Activity - The requested output is every line from the one with "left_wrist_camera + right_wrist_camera" through the last line below, printed exactly.

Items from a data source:
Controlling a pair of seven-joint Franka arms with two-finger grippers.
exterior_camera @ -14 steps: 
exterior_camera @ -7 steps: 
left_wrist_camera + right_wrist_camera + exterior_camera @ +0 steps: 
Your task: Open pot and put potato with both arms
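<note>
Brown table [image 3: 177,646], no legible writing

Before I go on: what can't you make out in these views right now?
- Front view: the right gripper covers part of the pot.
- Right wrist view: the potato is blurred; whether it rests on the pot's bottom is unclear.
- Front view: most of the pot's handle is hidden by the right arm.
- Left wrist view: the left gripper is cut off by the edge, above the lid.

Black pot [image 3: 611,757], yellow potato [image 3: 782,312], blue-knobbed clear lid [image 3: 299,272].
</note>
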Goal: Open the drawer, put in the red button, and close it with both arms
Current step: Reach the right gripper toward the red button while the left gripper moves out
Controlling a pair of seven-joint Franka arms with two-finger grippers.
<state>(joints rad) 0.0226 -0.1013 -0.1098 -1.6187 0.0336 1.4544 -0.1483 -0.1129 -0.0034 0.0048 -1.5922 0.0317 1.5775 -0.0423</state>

Solved problem -
left_wrist_camera + right_wrist_camera + exterior_camera @ +0 steps: 
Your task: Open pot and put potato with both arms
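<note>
Brown table [image 3: 177,646], no legible writing

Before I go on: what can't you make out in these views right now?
- Front view: the right gripper covers part of the pot.
- Right wrist view: the potato is blurred; whether it rests on the pot's bottom is unclear.
- Front view: most of the pot's handle is hidden by the right arm.
- Left wrist view: the left gripper is cut off by the edge, above the lid.

Black pot [image 3: 611,757], yellow potato [image 3: 782,312], blue-knobbed clear lid [image 3: 299,272].
</note>
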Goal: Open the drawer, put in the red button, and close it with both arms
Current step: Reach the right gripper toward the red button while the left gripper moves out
Controlling a pair of seven-joint Franka arms with two-finger grippers.
<state>(joints rad) 0.0226 -0.1013 -0.1098 -1.6187 0.0336 1.4544 -0.1483 -0.1129 -0.0034 0.0048 -1.5922 0.0317 1.5775 -0.0423</state>

Nothing more remains to be added to the answer.